"Medical Necessity" Provision Would Hurt Consumers, Increase Health Care Fraud


March 2, 1999

CONTACT: Richard Coorsh

(202) 824-1787

email: rcoorsh@hiaa.org

WASHINGTON, D.C., March 2 – A "medical necessity" provision contained in leading so-called patient protection legislation would hurt consumers by allowing health care providers to prescribe unnecessary care virtually unchallenged, according to a new report released today by the Health Insurance Association of America (HIAA).

According to the HIAA report, these bills would allow providers to determine what services are covered, including treatments that may no longer be considered effective, and where and how those services are delivered. The report also states that the "medical necessity" provisions would make it next to impossible for health insurers to stop provider fraud and abuse.

"These so-called patients’ bill of rights proposals would give virtual carte blanche to treatments that are unnecessary, and sometimes even dangerous," observes HIAA President Chip Kahn. "The result: consumers pay higher premiums and receive lower quality health care."

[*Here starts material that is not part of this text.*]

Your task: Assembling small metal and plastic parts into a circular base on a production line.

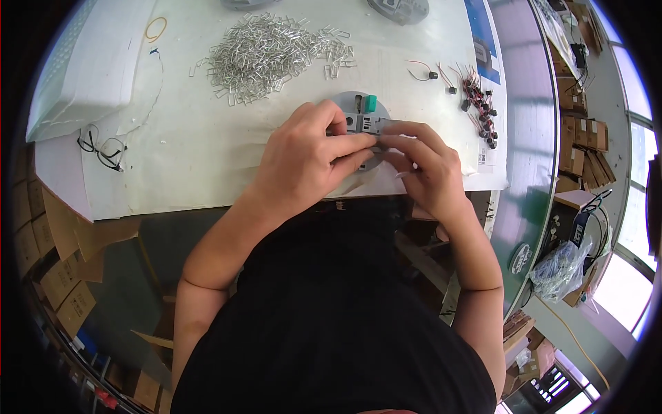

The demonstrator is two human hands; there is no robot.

Taxpayers pay for fraud and abuse through higher taxes, and consumers pay for it through higher health insurance premiums, notes Mr. Kahn.

"On the one hand, the Clinton Administration has just announced a major initiative to fight health care fraud and abuse, and would never want to retreat on fighting fraud in the Medicare program. On the other hand, so-called patient protection legislation supported by the Administration would tie health insurers’ hands when fighting fraud and abuse. This is worse than hypocrisy – this is public policy malpractice."

HIAA’s report – based upon a legal opinion by Washington, DC-based attorney William G. Schiffbauer – notes that under the major so-called patient protection bills, providers can defend decisions to prescribe marginal or unnecessary care as being consistent with vague "generally acceptable principles of professional medical practice."

"This is a standard that you can drive a Mack truck through," opines Mr. Kahn.

As a consequence, health insurers would be unable to fight medical fraud and abuse, which account for approximately one-tenth of the nation’s trillion-dollar annual health bill, according to government estimates. Each year, up to 120,000 Americans die and an additional one million are injured due to medical mishaps, some of which are attributable to unorthodox or unnecessary treatment, according to the HIAA report.

The Health Insurance Association of America is the nation’s most prominent trade association representing the nation’s private health care system. Its 269 members provide health, long-term care, disability, and supplemental coverage to more than 115 million Americans.